[TASK]:
Set down each line of the data below exactly.

[AVAILABLE DATA]:
------------------------------------------------------------------------

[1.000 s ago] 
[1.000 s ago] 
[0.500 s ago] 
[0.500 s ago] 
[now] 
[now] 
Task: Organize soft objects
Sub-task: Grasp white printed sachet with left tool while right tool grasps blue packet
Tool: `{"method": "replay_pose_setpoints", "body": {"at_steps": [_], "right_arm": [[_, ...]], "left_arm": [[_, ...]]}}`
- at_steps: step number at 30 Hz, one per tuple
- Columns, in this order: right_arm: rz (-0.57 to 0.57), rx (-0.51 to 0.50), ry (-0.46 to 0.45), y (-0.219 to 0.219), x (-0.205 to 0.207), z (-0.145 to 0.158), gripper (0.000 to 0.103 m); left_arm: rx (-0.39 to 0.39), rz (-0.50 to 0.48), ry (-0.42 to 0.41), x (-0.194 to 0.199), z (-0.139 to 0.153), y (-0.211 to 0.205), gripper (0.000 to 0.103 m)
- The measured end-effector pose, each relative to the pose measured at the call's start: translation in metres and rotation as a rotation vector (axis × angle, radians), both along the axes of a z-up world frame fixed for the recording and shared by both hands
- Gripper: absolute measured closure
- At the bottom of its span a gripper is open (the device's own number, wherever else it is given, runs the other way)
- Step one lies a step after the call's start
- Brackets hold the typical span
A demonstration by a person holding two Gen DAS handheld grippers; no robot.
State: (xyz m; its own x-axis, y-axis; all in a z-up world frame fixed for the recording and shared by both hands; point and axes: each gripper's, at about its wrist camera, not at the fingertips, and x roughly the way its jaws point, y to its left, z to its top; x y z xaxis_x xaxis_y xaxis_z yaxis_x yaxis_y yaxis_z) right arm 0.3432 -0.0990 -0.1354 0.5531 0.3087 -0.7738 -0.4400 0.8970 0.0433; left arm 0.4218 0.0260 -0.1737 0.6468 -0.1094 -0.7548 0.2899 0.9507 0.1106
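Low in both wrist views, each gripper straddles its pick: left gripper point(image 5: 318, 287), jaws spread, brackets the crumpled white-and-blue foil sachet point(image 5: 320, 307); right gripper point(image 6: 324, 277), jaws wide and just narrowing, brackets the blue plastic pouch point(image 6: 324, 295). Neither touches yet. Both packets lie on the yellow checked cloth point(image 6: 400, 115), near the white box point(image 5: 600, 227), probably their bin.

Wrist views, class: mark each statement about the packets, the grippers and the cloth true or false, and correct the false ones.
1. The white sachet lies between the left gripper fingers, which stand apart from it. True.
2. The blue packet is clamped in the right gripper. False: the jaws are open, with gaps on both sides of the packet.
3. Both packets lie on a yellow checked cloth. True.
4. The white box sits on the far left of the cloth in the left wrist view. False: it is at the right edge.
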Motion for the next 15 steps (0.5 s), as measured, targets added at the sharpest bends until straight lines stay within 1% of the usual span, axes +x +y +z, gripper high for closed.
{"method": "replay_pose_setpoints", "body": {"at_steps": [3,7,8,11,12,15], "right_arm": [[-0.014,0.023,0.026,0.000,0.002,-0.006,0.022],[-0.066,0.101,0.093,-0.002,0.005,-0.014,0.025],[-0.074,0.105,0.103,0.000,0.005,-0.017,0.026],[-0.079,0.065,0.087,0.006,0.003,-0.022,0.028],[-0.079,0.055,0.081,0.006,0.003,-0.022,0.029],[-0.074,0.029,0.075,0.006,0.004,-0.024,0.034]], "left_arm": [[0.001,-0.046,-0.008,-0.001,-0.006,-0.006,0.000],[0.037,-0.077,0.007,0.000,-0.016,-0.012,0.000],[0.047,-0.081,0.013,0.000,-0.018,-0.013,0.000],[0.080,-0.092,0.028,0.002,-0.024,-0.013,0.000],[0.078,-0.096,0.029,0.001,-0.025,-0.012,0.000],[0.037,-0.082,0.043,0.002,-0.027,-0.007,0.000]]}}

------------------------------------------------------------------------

[ANSWER FOR THE TASK]:
[1.000 s ago] 
[1.000 s ago] 
[0.500 s ago] 
[0.500 s ago] 
[now] 
[now] 
Task: Organize soft objects
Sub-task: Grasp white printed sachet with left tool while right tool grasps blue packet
Tool: `{"method": "replay_pose_setpoints", "body": {"at_steps": [_], "right_arm": [[_, ...]], "left_arm": [[_, ...]]}}`
- at_steps: step number at 30 Hz, one per tuple
- Columns, in this order: right_arm: rz (-0.57 to 0.57), rx (-0.51 to 0.50), ry (-0.46 to 0.45), y (-0.219 to 0.219), x (-0.205 to 0.207), z (-0.145 to 0.158), gripper (0.000 to 0.103 m); left_arm: rx (-0.39 to 0.39), rz (-0.50 to 0.48), ry (-0.42 to 0.41), x (-0.194 to 0.199), z (-0.139 to 0.153), y (-0.211 to 0.205), gripper (0.000 to 0.103 m)
- The measured end-effector pose, each relative to the pose measured at the call's start: translation in metres and rotation as a rotation vector (axis × angle, radians), both along the axes of a z-up world frame fixed for the recording and shared by both hands
- Gripper: absolute measured closure
- At the bottom of its span a gripper is open (the device's own number, wherever else it is given, runs the other way)
- Step one lies a step after the call's start
- Brackets hold the typical span
A demonstration by a person holding two Gen DAS handheld grippers; no robot.
State: (xyz m; its own x-axis, y-axis; all in a z-up world frame fixed for the recording and shared by both hands; point and axes: each gripper's, at about its wrist camera, not at the fingertips, and x roughly the way its jaws point, y to its left, z to its top; x y z xaxis_x xaxis_y xaxis_z yaxis_x yaxis_y yaxis_z) right arm 0.3432 -0.0990 -0.1354 0.5531 0.3087 -0.7738 -0.4400 0.8970 0.0433; left arm 0.4218 0.0260 -0.1737 0.6468 -0.1094 -0.7548 0.2899 0.9507 0.1106
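Low in both wrist views, each gripper straddles its pick: left gripper point(image 5: 318, 287), jaws spread, brackets the crumpled white-and-blue foil sachet point(image 5: 320, 307); right gripper point(image 6: 324, 277), jaws wide and just narrowing, brackets the blue plastic pouch point(image 6: 324, 295). Neither touches yet. Both packets lie on the yellow checked cloth point(image 6: 400, 115), near the white box point(image 5: 600, 227), probably their bin.

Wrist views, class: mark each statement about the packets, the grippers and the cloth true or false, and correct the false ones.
1. The white sachet lies between the left gripper fingers, which stand apart from it. True.
2. The blue packet is clamped in the right gripper. False: the jaws are open, with gaps on both sides of the packet.
3. Both packets lie on a yellow checked cloth. True.
4. The white box sits on the far left of the cloth in the left wrist view. False: it is at the right edge.
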Motion for the next 15 steps (0.5 s), as measured, targets added at the sharpest bends until straight lines stay within 1% of the usual span, axes +x +y +z, gripper high for closed.
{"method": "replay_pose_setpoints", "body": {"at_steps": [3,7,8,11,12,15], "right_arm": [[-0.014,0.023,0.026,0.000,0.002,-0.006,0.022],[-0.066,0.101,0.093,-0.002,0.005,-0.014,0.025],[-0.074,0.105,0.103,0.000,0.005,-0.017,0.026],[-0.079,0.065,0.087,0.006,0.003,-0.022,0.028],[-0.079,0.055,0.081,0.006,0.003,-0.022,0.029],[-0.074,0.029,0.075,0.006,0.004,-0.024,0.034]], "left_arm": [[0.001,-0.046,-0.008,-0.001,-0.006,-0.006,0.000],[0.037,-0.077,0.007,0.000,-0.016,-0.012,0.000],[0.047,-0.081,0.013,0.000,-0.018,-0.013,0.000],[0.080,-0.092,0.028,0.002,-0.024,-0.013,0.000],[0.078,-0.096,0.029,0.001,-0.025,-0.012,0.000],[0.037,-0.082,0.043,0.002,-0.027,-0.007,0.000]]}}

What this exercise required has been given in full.